Last week, Asha encountered a culinary puzzle while preparing her prawn dish, which necessitated the use of Ouzo, a dry anise-flavoured aperitif derived from rectified spirits. She recounted the ordeal, stating, “I found myself pondering the nature of aniseed, a key ingredient in Ouzo. This led to an extensive discussion within our club’s WhatsApp group as we sought to find out what it really is.”
Consulting Google yielded the term saunf in Hindi as the translation for aniseed, but it further compounded the group’s confusion, given that fennel is also referred to as saunf in Hindi. Determined to unravel the mystery, members dove into research and unearthed a crucial distinction — aniseed is thin and small, while fennel seeds are thicker and bigger. A light bulb moment ensued as they finally realised, ‘Ah, yes, that’s ‘mota saunf!’”
One cookbook Sahil really struggled with was Mango Mia: Celebrating the Tropical World of Mangoes by chef Vikas Khanna. “It was just a painful book to work with for all of us I remember back in the Pune club,” he says. “The recipes were rather haphazardly written — it was a very Indian mother-style book, sab andaazey pay chal raha tha (everything relied on our estimation),” he adds.
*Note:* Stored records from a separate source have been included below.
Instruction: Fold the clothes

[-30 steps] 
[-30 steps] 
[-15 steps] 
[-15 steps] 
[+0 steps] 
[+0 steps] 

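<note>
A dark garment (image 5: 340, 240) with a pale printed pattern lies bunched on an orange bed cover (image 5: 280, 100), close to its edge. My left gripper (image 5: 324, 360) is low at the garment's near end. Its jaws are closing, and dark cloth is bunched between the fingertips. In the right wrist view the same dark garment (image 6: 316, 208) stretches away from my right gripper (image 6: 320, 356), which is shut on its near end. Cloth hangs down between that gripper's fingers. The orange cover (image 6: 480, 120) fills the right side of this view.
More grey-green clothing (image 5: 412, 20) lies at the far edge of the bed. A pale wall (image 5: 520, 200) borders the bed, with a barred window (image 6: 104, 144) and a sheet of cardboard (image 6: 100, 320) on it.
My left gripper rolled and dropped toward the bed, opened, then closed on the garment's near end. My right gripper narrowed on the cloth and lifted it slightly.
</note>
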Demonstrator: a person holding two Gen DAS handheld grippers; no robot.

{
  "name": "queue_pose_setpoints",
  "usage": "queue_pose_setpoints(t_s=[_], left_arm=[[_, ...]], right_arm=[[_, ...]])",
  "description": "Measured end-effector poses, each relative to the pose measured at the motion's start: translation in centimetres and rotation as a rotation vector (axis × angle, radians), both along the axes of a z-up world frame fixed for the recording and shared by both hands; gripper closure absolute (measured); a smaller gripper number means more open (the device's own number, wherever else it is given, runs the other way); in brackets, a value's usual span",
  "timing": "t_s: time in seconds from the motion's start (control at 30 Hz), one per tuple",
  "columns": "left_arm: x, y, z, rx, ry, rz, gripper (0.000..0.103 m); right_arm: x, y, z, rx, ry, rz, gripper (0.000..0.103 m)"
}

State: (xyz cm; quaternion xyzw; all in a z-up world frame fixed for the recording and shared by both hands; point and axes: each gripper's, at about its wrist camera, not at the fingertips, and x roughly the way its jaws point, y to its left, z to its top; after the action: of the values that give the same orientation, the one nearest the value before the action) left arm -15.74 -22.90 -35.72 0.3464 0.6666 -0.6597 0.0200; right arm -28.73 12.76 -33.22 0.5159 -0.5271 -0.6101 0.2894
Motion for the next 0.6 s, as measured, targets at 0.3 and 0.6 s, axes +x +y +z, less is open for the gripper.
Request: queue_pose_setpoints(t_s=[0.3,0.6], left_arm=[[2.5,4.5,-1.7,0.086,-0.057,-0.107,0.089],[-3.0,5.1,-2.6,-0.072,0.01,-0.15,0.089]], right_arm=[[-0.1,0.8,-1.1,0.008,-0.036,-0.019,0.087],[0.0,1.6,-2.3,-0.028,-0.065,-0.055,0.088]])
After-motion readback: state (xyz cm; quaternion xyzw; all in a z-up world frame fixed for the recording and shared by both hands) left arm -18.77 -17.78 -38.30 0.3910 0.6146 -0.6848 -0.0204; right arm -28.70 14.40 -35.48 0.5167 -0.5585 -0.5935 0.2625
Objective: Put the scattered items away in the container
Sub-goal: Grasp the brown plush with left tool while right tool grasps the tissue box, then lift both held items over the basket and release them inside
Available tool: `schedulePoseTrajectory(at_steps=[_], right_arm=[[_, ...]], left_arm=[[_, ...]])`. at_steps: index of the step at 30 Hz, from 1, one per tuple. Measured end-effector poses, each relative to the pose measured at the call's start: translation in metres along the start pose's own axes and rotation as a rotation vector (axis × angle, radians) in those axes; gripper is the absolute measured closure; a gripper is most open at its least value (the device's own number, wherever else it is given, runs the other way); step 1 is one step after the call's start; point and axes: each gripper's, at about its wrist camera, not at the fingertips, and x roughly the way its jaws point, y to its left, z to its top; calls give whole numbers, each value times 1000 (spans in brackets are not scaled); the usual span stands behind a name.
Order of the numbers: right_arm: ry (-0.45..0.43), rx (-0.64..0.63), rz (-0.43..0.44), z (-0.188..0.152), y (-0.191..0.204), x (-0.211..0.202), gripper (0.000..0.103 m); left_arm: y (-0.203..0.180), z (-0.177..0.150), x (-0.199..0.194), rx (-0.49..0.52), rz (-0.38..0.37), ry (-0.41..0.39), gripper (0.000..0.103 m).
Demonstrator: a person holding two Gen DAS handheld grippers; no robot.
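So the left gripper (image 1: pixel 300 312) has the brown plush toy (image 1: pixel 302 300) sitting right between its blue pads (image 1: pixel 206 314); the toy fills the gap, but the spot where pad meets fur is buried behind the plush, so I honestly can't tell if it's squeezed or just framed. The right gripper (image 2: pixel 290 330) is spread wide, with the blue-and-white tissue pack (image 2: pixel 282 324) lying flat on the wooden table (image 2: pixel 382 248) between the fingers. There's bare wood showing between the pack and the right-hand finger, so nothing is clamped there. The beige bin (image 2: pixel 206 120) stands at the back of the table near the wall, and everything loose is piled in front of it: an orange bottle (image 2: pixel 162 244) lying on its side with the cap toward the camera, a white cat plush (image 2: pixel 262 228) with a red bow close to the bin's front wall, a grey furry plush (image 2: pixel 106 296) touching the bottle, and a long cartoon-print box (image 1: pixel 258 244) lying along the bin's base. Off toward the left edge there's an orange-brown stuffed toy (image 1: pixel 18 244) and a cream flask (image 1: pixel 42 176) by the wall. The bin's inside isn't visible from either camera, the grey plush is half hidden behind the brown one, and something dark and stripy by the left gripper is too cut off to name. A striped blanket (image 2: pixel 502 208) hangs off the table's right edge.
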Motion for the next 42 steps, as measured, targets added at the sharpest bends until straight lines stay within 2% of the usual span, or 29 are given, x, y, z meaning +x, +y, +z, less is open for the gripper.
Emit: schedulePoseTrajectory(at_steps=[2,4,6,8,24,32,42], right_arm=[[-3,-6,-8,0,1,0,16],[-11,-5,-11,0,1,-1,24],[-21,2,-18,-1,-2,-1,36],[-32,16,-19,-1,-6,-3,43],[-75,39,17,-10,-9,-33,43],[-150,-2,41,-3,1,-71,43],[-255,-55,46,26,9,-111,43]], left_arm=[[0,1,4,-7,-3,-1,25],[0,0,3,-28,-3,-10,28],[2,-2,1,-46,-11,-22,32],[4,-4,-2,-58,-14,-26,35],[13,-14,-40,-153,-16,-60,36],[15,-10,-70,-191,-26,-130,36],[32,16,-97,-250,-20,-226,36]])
Another difficult tryst was with Anthony Bourdain’s Les Halles Cookbook, on the recipes of Les Halles, a classic New York City French bistro, where Bourdain launched his career. “Many of us lacked experience in French cooking techniques, and the dishes were quintessentially French, so it was difficult to keep up with Bourdain’s expectation in the book,” says Sahil.
In contrast, Rambutan by Cynthia Shanmugalingam, featuring recipes from Sri Lanka, received high praise within the club. Divya, who joined the club last year, shares, “I tried the author’s homestyle chicken white sodhi curry. Normally, I’m not inclined to cook chicken, but I gave it a shot, and it turned out really well. I prepared it at home again, and it’s a recipe I would happily make multiple times.”
Some things work out, and some don’t; with recipes and with life. For this cookbook club, every new month brings in a new cookbook with a chef who has mastered it. And these Bengalureans still take on the challenge to make a magnificent feast fresh off the page and share it over a delicious Saturday luncheon with the friends they’ve forged while conquering recipes by culinary giants.